**Instructions to follow**: Make an exact transcript of the lines in the data below, starting with the one containing "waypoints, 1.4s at" and going on through the one containing "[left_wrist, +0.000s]", with both included and the pictures left out.

**Provided material**:

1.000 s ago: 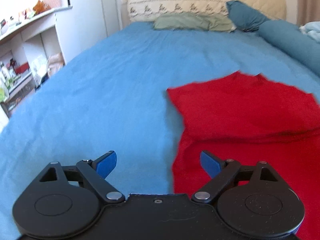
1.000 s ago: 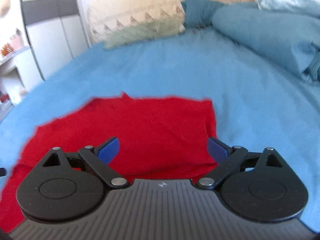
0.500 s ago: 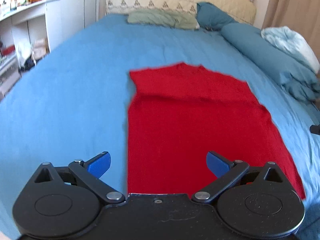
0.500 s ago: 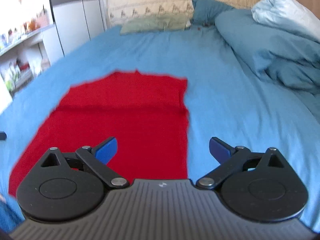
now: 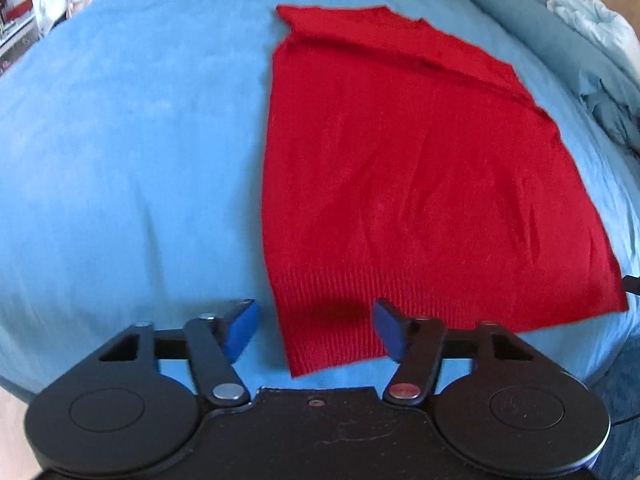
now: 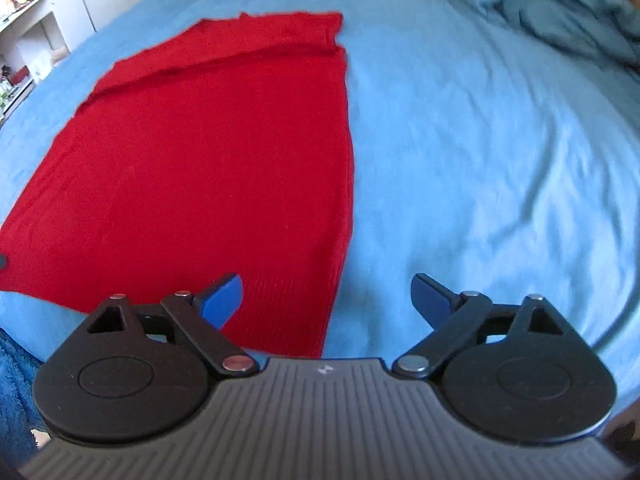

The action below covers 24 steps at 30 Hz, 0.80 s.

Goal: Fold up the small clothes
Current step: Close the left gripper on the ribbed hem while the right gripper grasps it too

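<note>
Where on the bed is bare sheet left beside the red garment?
Bare blue sheet runs wide left of the red garment, toward the white shelves. Right of it the sheet stays free until the heaped blue duvet. Both open grippers crowd the near hem.

Black round-hinged bodies, silver screws, blue fingers (image 5: pixel 240 330), ribbed grey right housing.

One red garment (image 5: pixel 420 168) is counted, laid flat on the one blue bed sheet (image 5: pixel 132 140), with its ribbed hem at the near edge of the bed. Two grippers are seen: one left gripper (image 5: pixel 314 330) and one right gripper (image 6: pixel 327 302), each with two blue fingertips set apart. One crumpled blue duvet (image 6: pixel 560 4) is seen at the far right edge. One white shelf unit (image 6: pixel 36 36) is seen beyond the left edge.
</note>
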Tool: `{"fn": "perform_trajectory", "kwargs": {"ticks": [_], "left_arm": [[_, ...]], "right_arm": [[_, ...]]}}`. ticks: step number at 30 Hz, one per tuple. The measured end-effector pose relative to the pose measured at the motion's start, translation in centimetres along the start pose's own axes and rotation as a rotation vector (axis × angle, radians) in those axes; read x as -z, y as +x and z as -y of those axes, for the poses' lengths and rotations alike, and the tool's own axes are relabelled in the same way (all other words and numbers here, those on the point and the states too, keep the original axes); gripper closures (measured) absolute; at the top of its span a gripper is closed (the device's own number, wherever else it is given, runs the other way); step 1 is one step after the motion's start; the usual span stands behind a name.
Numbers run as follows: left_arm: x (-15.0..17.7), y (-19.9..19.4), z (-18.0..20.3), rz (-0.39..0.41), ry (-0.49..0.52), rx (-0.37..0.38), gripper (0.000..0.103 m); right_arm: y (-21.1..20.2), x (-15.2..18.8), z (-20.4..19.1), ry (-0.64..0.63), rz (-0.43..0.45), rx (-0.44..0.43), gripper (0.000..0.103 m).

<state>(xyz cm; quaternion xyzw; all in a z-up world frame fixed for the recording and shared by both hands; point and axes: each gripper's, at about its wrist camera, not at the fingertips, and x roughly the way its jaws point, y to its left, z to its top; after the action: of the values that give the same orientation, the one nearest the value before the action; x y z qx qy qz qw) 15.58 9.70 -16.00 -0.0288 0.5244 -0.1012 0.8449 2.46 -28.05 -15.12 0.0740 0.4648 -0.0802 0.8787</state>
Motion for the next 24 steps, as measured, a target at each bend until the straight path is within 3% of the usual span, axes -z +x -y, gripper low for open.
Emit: {"fn": "perform_trajectory", "kwargs": {"ticks": [7,10,13,15,18,21,22,24], "left_arm": [[1.2,0.6,0.4,0.017,0.032,-0.036,0.041],[1.5,0.7,0.5,0.023,0.052,-0.046,0.045],[1.6,0.5,0.5,0.034,0.053,-0.041,0.057],[1.6,0.4,0.6,0.041,0.056,-0.041,0.071],[1.6,0.2,0.6,0.046,0.056,-0.038,0.09],[1.6,0.0,0.6,0.049,0.052,-0.042,0.094],[1.6,-0.1,0.7,0.052,0.052,-0.042,0.097],[1.6,-0.6,0.9,0.059,0.055,-0.045,0.097]], "right_arm": [[1.3,1.5,-0.1,0.055,-0.023,0.031,0.009],[1.3,1.6,-0.6,0.036,-0.015,0.022,0.026],[1.4,1.5,-1.2,0.03,-0.012,0.003,0.037],[1.3,1.6,-1.4,0.029,-0.01,-0.007,0.048],[1.3,1.5,-1.5,0.036,0.002,-0.007,0.056],[1.5,1.4,-1.4,0.038,0.005,-0.006,0.068],[1.4,1.3,-1.3,0.043,0.005,-0.017,0.078],[1.2,1.1,-1.2,0.045,0.004,-0.031,0.082]]}}
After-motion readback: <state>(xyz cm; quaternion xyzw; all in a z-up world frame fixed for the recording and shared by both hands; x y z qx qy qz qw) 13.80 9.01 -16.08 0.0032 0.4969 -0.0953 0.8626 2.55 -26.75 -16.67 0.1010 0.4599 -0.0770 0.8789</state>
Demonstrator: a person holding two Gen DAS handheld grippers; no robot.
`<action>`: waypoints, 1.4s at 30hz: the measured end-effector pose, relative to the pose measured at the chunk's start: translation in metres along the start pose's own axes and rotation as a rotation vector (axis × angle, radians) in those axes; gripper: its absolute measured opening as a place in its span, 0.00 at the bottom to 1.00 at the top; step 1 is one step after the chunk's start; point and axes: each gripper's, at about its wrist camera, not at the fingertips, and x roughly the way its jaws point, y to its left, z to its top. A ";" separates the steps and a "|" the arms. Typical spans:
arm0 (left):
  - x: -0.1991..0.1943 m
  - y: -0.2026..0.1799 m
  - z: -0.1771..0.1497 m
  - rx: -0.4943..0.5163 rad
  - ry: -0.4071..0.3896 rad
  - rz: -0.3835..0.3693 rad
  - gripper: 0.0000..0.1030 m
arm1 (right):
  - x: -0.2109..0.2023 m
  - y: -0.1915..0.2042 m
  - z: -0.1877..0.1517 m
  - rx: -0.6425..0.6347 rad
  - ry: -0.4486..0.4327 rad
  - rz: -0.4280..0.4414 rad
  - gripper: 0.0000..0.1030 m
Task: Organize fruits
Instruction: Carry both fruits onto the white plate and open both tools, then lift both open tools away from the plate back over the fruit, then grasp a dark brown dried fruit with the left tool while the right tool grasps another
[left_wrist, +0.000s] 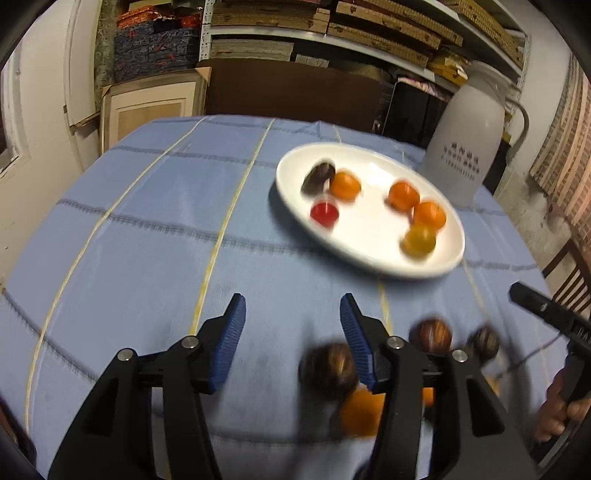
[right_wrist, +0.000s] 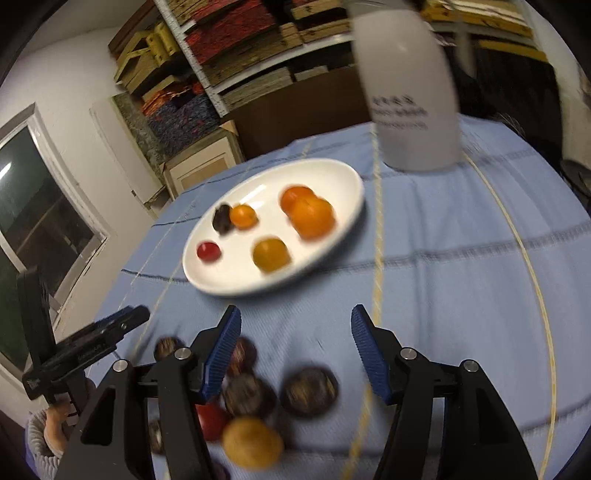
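Blurrily, both the left gripper (left_wrist: 291, 317) and the right gripper (right_wrist: 295, 328) gape wide and hold nothing, some fruits sit on the white plate (right_wrist: 332, 177), and dark fruits (right_wrist: 309, 392) hide partly behind fingers.

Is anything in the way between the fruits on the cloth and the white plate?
No, nothing visible blocks it. Only bare blue tablecloth lies between the loose fruits and the white plate. The white jug stands behind the plate, off that path.
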 end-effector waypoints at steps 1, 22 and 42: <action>-0.002 0.000 -0.008 0.005 0.008 0.006 0.51 | -0.004 -0.007 -0.008 0.020 0.002 -0.005 0.62; 0.009 0.011 -0.018 0.015 0.056 0.066 0.71 | -0.018 -0.015 -0.030 0.048 -0.005 -0.033 0.73; 0.012 0.005 -0.035 0.079 0.082 0.092 0.49 | -0.018 -0.008 -0.033 0.005 -0.004 -0.057 0.73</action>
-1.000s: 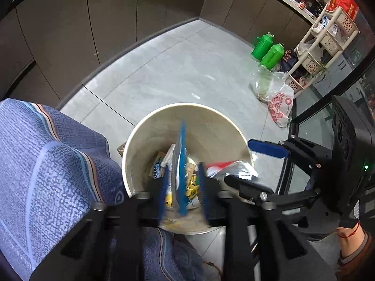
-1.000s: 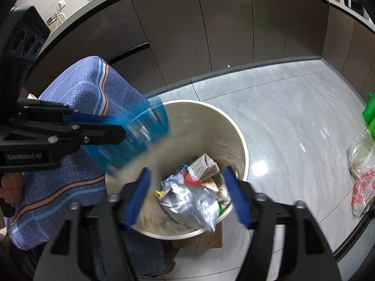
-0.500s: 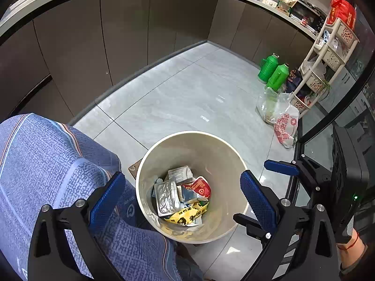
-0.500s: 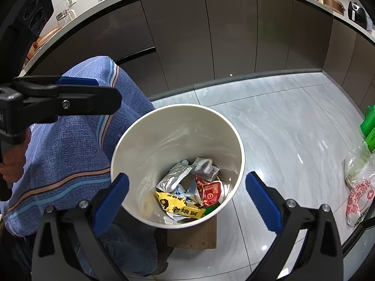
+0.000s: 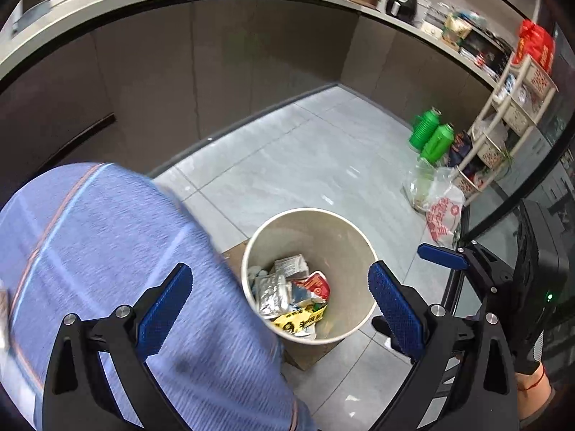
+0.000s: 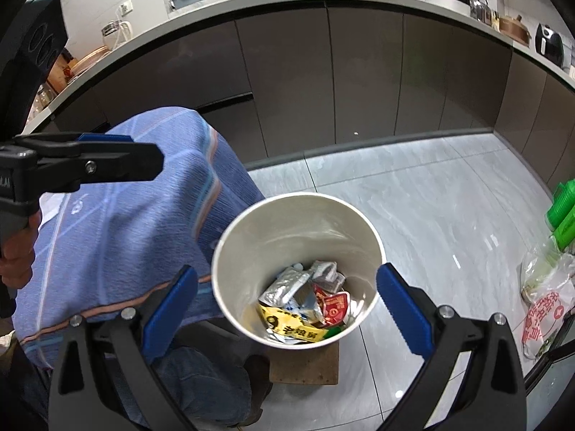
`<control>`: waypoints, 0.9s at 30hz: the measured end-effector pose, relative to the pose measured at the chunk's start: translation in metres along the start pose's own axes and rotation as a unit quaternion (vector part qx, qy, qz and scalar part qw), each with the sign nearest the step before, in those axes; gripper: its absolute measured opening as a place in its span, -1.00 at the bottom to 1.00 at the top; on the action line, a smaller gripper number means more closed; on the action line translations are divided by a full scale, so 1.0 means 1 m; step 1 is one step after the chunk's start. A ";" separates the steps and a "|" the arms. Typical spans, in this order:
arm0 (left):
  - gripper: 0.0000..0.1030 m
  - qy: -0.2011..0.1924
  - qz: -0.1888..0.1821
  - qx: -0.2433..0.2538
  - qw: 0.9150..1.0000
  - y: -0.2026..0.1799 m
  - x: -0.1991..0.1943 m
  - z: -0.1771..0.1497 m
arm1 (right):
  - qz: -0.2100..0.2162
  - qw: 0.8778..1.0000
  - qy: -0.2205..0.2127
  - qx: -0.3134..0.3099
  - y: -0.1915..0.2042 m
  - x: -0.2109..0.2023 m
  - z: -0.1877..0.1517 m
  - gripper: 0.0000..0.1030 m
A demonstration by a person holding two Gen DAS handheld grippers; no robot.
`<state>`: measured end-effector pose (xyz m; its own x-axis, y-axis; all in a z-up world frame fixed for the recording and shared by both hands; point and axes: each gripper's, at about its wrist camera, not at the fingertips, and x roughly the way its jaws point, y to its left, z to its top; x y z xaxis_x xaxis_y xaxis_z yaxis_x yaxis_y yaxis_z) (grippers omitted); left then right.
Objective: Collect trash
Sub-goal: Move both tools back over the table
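A: Wrappers (image 6: pixel 305 301) lie heaped at the bottom of the pale bin (image 6: pixel 251 222), a silver pouch, a red sachet and a yellow strip among them, below and ahead of both sets of fingers.

B: And the grippers?

A: The left gripper (image 5: pixel 280 298) stands wide with nothing between its blue pads; the right gripper (image 6: pixel 287 301) likewise, spread past the bin's rim on either side. Both look clear of the rim.

B: So the drop seems done. What makes the step good from here?

A: Probably lifting straight away so no finger clips the rim and tips the bin off the board (image 6: pixel 305 366) beneath it. The blue cloth (image 6: pixel 118 215) hangs just beside the left fingers; the person should keep them off it, then turn toward whatever trash is left.
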<state>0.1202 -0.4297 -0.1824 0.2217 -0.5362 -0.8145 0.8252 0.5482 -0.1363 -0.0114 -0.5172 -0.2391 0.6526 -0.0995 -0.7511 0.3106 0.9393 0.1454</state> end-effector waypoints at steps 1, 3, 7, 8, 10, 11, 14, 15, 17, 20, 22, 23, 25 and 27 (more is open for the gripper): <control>0.84 -0.003 0.005 -0.008 1.000 0.005 -0.009 -0.004 | 0.001 1.000 -0.002 -0.004 0.007 -0.004 0.002 0.94; 0.84 -0.009 0.014 -0.022 1.000 0.016 -0.026 -0.012 | 0.004 1.000 -0.003 -0.010 0.018 -0.011 0.007 0.94; 0.84 -0.004 0.032 -0.059 0.998 0.048 -0.060 -0.040 | 0.018 0.999 -0.006 -0.028 0.048 -0.021 0.013 0.94; 0.84 -0.003 0.042 -0.064 0.997 0.057 -0.067 -0.047 | 0.024 0.999 -0.004 -0.033 0.056 -0.021 0.015 0.94; 0.84 -0.007 0.068 -0.074 0.995 0.075 -0.083 -0.064 | 0.038 0.998 -0.002 -0.044 0.075 -0.023 0.019 0.94; 0.84 -0.008 0.077 -0.079 0.994 0.084 -0.090 -0.070 | 0.044 0.998 -0.003 -0.052 0.086 -0.024 0.021 0.94; 0.84 -0.015 0.097 -0.114 0.989 0.120 -0.120 -0.096 | 0.057 0.996 -0.004 -0.069 0.114 -0.026 0.030 0.94; 0.84 -0.018 0.102 -0.129 0.986 0.132 -0.129 -0.104 | 0.063 0.995 -0.005 -0.075 0.125 -0.025 0.033 0.94; 0.84 -0.024 0.115 -0.153 0.981 0.158 -0.147 -0.119 | 0.077 0.993 -0.003 -0.093 0.150 -0.024 0.041 0.94; 0.84 -0.037 0.139 -0.185 0.972 0.194 -0.174 -0.139 | 0.094 0.989 -0.002 -0.118 0.184 -0.020 0.050 0.94; 0.84 -0.044 0.152 -0.207 0.965 0.221 -0.192 -0.153 | 0.108 0.985 0.002 -0.132 0.209 -0.016 0.058 0.94; 0.84 -0.045 0.157 -0.216 0.963 0.233 -0.200 -0.160 | 0.113 0.984 0.004 -0.137 0.219 -0.013 0.062 0.94; 0.84 -0.044 0.163 -0.227 0.959 0.258 -0.213 -0.171 | 0.132 0.980 0.010 -0.148 0.242 -0.005 0.072 0.94; 0.84 -0.040 0.169 -0.232 0.957 0.275 -0.221 -0.176 | 0.146 0.976 0.016 -0.160 0.266 0.006 0.082 0.94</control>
<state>0.2070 -0.0471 -0.1391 0.4898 -0.3147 -0.8130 0.3837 0.9152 -0.1230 0.1321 -0.2948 -0.1520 0.6577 0.1929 -0.7282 -0.1210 0.9812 0.1506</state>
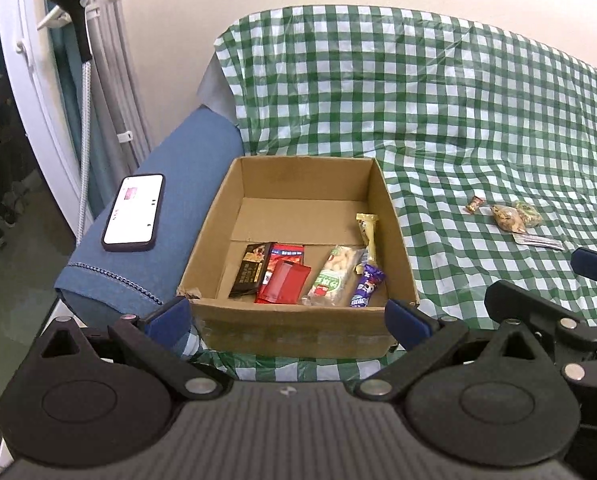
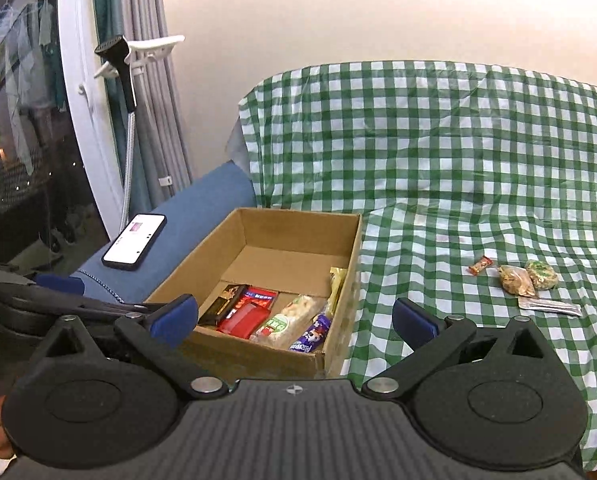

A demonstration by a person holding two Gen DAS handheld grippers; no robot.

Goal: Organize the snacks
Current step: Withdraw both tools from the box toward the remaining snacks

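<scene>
An open cardboard box (image 1: pixel 212 216) (image 2: pixel 338 344) sits on the green checked cloth (image 1: pixel 438 120) (image 2: pixel 438 160). Inside lie several snacks: a dark bar (image 1: pixel 250 268), red packets (image 1: pixel 284 280) (image 2: pixel 244 318), a clear pack with a green label (image 1: pixel 332 278) (image 2: pixel 286 320), a purple bar (image 1: pixel 366 284) (image 2: pixel 312 334) and a yellow stick (image 1: pixel 368 232). More snacks (image 1: pixel 510 218) (image 2: pixel 526 280) lie on the cloth to the right. My left gripper (image 1: pixel 288 316) hangs open before the box's front wall, empty. My right gripper (image 2: pixel 294 322) is open and empty, near the box's front right corner.
A phone (image 1: pixel 134 212) (image 2: pixel 134 244) with a lit screen rests on the blue armrest (image 1: pixel 158 240) (image 2: pixel 202 208) left of the box. A black hose head (image 1: pixel 72 4) hangs by the curtain. The right gripper's body (image 1: pixel 558 320) shows at the left wrist view's right edge.
</scene>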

**Solution to the exercise**:
`<action>`: waypoints, 1.4s at 30hz: the measured end-effector pose, relative to the pose measured at the chunk's start: translation in metres along the start pose's own axes and rotation as a rotation vector (axis × angle, radians) in those axes; gripper: its absolute measured opening as a place in its span, 0.00 at the bottom to 1.00 at the top; step 1 is one step after the chunk's start; point and axes: each gripper's, at about its wrist camera, not at the fingertips, and x roughly the way its jaws point, y to its left, z to its top. A ";" separates the steps and a "|" the arms. Typical spans:
arm0 (left):
  - x: -0.1991..0.1943 m
  - y: -0.2026..0.1799 m
  - z: -0.1771..0.1497 m
  - rx: -0.4943..0.5163 rad
  - ry: -0.4071..0.3896 rad
  - rz: -0.3835..0.3693 rad
  - gripper: 0.0000..0.1030 m
arm1 (right):
  - x: -0.2109..0.2023 m
  - y: -0.1915..0.2042 m
  - z: -0.1877..0.1517 m
  - rx: -0.6425..0.6347 rad
  - ry: -0.4486..0.4327 rad
  - rz: -0.4280..0.4414 rad
  - gripper: 0.0000..0.1030 m
Task: Organize fruits
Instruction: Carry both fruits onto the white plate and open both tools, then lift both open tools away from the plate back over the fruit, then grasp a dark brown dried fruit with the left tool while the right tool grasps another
[left_wrist, +0.000s] 

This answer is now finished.